Anspruchsvoller und motivierender Unterrichtseinstieg
Um die Schüler in altersgemäßer und zugleich motivierender Form an das Thema „Streit um Erdöl – Landnutzungskonflikte in der russischen Republik Komi“ heranzuführen, legt der Lehrer zunächst eine Folie mit einer Karte der Öl- und Gaspipeline-Infrastruktur auf dem Gebiet der früheren Sowjetunion auf. Die Schüler sollen die Karte analysieren und wesentliche Zentren der Erdöl- und Erdgasförderung sowie wichtige Pipelinetrassen identifizieren.

Anschließend wird die Aufmerksamkeit der Schüler mithilfe einer Overlay-Folie gezielt auf die Republik Komi gelenkt. Im Rahmen der Auswertung der Karte sollen die Kursteilnehmer die Bedeutung von Komi als Rohstofflieferanten erkennen und benennen.

Im nächsten Schritt wird der Kurs dann mithilfe eines konfliktträchtigen Bildes (Rentierzüchter und Ölförderanlage) für den Schwerpunkt der Unterrichtstunde sensibilisiert. Möglichst selbstständig sollen die Schüler dabei den Widerspruch zwischen Tradition und Moderne erfassen. Ihre Aufgabe ist es aber auch, bereits erste Hypothesen zu möglichen Landnutzungsproblemen in Komi zu formulieren.

Falls die Kursteilnehmer diese Transferleistung nicht alleine leisten können, sollte der Lehrer einige verbale Impulse vorbereitet haben, um die Überlegungen der Schüler wenn nötig in die gewünschte Richtung zu lenken.

Selbstständige Erarbeitung von Wissen
In der folgenden Erarbeitungsphase I stehen das Aneignen von Wissen und das Lernen in Teams im Vordergrund des Unterrichts. Die Schüler bilden dazu selbstständig drei- bis vierköpfige Kleingruppen, die die vorhandenen Materialien möglichst ohne Hilfe durch den Lehrer auswerten und die Aufgaben lösen. Als zusätzliche Informationsquelle dient das Internet.

Übergeordnete Ziele dieser Phase sind die Verbesserung der Medienkompetenz und ansatzweise die wissenschaftspropädeutische Ausbildung.

Rollenspiel mit Pro und Contra Diskussion
Um die Schüler im zweiten Teil der Doppelstunde zu einer engagierten und motivierten Auseinandersetzung mit dem Unterrichtsgegenstand anzuregen, steht nun ein Rollenspiel zu den Landnutzungskonflikten im Mittelpunkt des Unterrichts.
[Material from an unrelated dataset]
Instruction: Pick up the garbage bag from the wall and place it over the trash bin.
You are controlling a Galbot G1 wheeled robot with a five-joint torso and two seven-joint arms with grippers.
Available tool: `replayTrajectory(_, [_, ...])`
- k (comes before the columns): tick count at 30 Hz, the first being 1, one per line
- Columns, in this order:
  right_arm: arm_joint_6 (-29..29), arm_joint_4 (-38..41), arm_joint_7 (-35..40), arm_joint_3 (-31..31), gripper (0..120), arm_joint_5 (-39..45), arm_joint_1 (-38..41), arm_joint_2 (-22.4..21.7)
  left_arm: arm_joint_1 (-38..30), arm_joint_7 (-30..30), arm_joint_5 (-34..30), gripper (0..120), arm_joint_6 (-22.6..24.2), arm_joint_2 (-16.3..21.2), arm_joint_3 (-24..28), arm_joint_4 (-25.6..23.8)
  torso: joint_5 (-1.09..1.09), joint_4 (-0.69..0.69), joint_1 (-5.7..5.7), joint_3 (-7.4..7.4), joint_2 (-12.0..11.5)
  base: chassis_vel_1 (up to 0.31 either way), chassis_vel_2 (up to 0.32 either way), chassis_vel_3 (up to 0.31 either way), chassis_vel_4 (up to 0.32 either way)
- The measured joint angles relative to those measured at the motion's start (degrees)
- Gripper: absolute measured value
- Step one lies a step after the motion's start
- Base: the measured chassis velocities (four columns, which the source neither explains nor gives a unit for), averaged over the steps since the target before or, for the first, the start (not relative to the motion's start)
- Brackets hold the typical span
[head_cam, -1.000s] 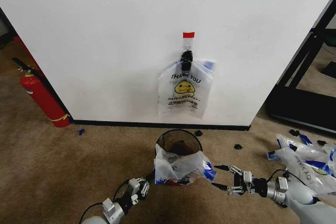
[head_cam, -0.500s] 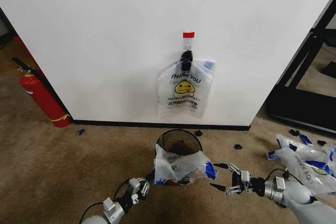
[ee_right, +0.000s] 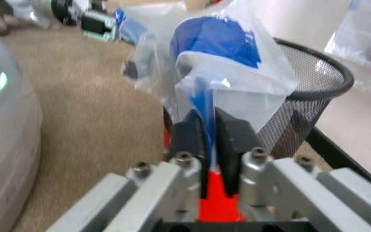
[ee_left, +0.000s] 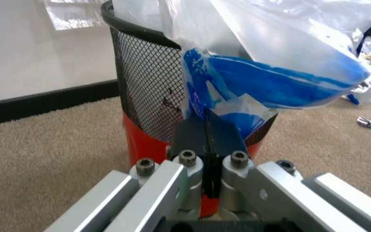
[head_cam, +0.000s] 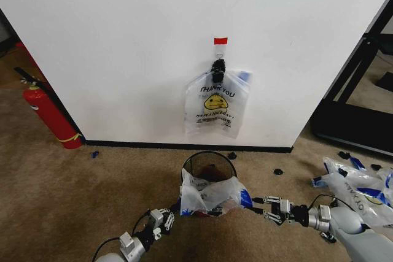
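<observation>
A garbage bag (head_cam: 207, 193) lies draped over the near rim of the trash bin (head_cam: 209, 159), a black mesh basket with a red base, on the carpet in front of the wall (head_cam: 123, 41). My left gripper (head_cam: 174, 211) is shut on the bag's left blue handle; in the left wrist view the gripper (ee_left: 205, 139) pinches that handle against the bin (ee_left: 145, 82). My right gripper (head_cam: 255, 204) is at the bag's right blue handle, and in the right wrist view the gripper (ee_right: 206, 137) is shut on a strip of the bag (ee_right: 224, 53). A second, identical bag (head_cam: 216, 105) hangs from a black clip (head_cam: 218, 67).
A red fire extinguisher (head_cam: 52, 118) stands at the wall's left end. Several loose bags (head_cam: 356, 191) lie on the carpet to the right. A black frame (head_cam: 362, 90) stands at the right. Small black clips (head_cam: 277, 170) lie near the baseboard.
My right gripper has moved left to the bag's right handle and gone from open to shut on it. The left gripper and the bin have stayed put.
</observation>
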Motion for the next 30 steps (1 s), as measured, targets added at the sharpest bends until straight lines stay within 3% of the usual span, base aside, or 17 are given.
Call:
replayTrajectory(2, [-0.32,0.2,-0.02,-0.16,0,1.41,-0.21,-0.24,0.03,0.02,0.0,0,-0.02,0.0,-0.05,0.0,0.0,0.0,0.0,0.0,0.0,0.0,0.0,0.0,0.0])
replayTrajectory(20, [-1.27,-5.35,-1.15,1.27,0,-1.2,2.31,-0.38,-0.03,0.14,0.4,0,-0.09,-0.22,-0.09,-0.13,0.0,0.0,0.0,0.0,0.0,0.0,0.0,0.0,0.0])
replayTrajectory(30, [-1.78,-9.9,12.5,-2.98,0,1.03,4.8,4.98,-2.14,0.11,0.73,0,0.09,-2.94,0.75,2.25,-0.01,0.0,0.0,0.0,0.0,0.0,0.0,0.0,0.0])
Die eine Hälfte der Klasse vertritt dabei die Position der Rohstoffkonzerne, die andere die der Tierhalter und Umweltschützer.

Die notwendigen Wissensgrundlagen für die Diskussion werden zuvor in der Erarbeitungsphase II geschaffen. Anhand von zwei Arbeitsblättern mit teilweise unterschiedlichen Arbeitsaufgaben informieren sich die Kursteilnehmer einerseits über die Situation in der Republik Komi. Andererseits sollen sie sich Argumente beziehungsweise eine schlüssige Strategie für die Pro und Contra Debatte im Anschluss überlegen.
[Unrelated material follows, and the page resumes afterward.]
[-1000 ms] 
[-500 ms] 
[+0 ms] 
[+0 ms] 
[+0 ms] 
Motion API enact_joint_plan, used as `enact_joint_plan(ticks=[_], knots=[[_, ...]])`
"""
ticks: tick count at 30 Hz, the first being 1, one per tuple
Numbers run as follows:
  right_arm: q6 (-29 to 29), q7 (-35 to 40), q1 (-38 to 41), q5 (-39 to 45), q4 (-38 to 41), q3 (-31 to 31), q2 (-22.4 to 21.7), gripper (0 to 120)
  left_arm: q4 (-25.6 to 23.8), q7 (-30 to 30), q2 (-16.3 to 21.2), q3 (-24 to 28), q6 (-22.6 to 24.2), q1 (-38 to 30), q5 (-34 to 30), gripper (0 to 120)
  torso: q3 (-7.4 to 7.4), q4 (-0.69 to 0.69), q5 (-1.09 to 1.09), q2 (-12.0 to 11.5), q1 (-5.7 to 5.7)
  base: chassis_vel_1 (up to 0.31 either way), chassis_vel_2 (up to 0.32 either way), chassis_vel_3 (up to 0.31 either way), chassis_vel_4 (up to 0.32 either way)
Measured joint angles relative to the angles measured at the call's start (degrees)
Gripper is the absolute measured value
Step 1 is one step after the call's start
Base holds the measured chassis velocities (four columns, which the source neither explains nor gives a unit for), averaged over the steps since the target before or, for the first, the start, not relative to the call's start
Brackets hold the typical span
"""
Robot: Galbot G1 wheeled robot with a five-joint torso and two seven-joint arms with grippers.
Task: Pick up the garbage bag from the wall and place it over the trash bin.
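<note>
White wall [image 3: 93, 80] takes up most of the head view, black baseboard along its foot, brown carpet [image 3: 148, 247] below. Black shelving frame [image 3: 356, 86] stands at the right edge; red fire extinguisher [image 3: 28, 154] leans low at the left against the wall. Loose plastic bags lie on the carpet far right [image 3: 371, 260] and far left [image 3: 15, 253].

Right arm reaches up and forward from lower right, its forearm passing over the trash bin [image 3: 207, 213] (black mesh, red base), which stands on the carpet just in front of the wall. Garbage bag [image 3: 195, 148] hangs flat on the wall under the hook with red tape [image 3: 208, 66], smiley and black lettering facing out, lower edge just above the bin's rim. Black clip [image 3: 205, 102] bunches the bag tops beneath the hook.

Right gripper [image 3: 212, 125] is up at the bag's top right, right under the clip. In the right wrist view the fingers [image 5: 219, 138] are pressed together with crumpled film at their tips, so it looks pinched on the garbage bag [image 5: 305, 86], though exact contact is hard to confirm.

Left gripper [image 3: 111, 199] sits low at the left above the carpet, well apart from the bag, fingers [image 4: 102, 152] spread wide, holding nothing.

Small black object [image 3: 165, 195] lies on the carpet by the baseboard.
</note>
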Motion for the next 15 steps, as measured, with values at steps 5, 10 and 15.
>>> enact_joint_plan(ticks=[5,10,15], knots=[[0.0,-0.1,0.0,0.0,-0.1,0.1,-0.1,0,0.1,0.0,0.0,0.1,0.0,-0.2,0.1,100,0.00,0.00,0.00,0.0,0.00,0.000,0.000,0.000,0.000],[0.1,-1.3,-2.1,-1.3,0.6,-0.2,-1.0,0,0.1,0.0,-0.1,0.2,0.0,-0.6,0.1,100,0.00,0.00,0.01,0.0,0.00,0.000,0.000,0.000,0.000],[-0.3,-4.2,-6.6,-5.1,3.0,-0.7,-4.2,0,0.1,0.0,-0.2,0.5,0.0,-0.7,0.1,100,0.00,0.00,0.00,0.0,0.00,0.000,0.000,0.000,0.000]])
Ziel dieser Unterrichtsphase ist es, den Schülern mögliche Auswirkungen von Erschließungsmaßnahmen in Großräumen auf anschauliche Weise vor Augen zu führen. Sie sollen aber auch lernen, Nutzungsansprüche in bestimmten Regionen kritisch zu hinterfragen, Vor- und Nachteile der verschiedenen Positionen gegeneinander abzuwägen und im Streitgespräch Kompromisse auszuhandeln.